The Yale Corporation approved the formation of the interdisciplinary Department of Biomedical Engineering last summer with the participation of the medical school as well as the faculties of engineering and arts and sciences and the John B. Pierce Laboratory. Yale has offered an interdisciplinary program in biomedical engineering since 1996, led by James S. Duncan, Ph.D., professor of diagnostic radiology, biomedical engineering and electrical engineering, but the decision to create a department signals how far the field has come. “I see a whole new set of symbiotic capabilities coming out of this partnership,” said Paul A. Fleury, Ph.D., dean of the Faculty of Engineering. These include the marriage of computer modeling of tissue mechanics with clinical practice, the application of computer technology to enhance imaging data from MRI, and techniques for using biologically compatible materials to deliver drugs or cells.

The department already has 70 undergraduate and 30 graduate students. There are nine primary and four secondary faculty members, with plans to fill three more primary faculty positions. Ongoing research projects include bioimaging and intervention in neocortical epilepsy, modeling of drug transport for brain tumor therapy, motor control in low-back injuries, and fMRI for neurosurgical planning in epilepsy. The department is now housed in the Becton Science Center, but ground was broken in December for its new home in the Engineering Research Building on the corner of Prospect and Trumbull streets.

Fleury says the department is fully interdisciplinary, with several faculty members appointed in both the medical school and the Faculty of Arts and Sciences. “We expect that this arrangement will enable seamless relationships among the departments,” he said.

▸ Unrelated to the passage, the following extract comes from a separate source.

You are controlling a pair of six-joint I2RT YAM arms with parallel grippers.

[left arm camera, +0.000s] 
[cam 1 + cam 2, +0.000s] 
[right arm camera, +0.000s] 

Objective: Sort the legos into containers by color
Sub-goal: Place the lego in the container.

W. Mark Saltzman, Ph.D., chair of the new department, says the interdisciplinary environment and potential for collaboration are what drew him to Yale. Saltzman, who was previously at Cornell University, is working on drug delivery and tissue engineering. He says his top priorities as chair are to enlarge the faculty and to add new courses.

Fleury says the Yale program will succeed because it is closing a cultural gap. “Medical doctors often see engineers merely as gadgeteers who can supply methods or devices, but are not interested in or capable of engaging in the deeper roots of clinical and medical challenges,” he said. “Conversely, engineers are often skeptical of doctors’ scientific interests and depth. I am glad to say that these gap characteristics are vanishingly small here at Yale.”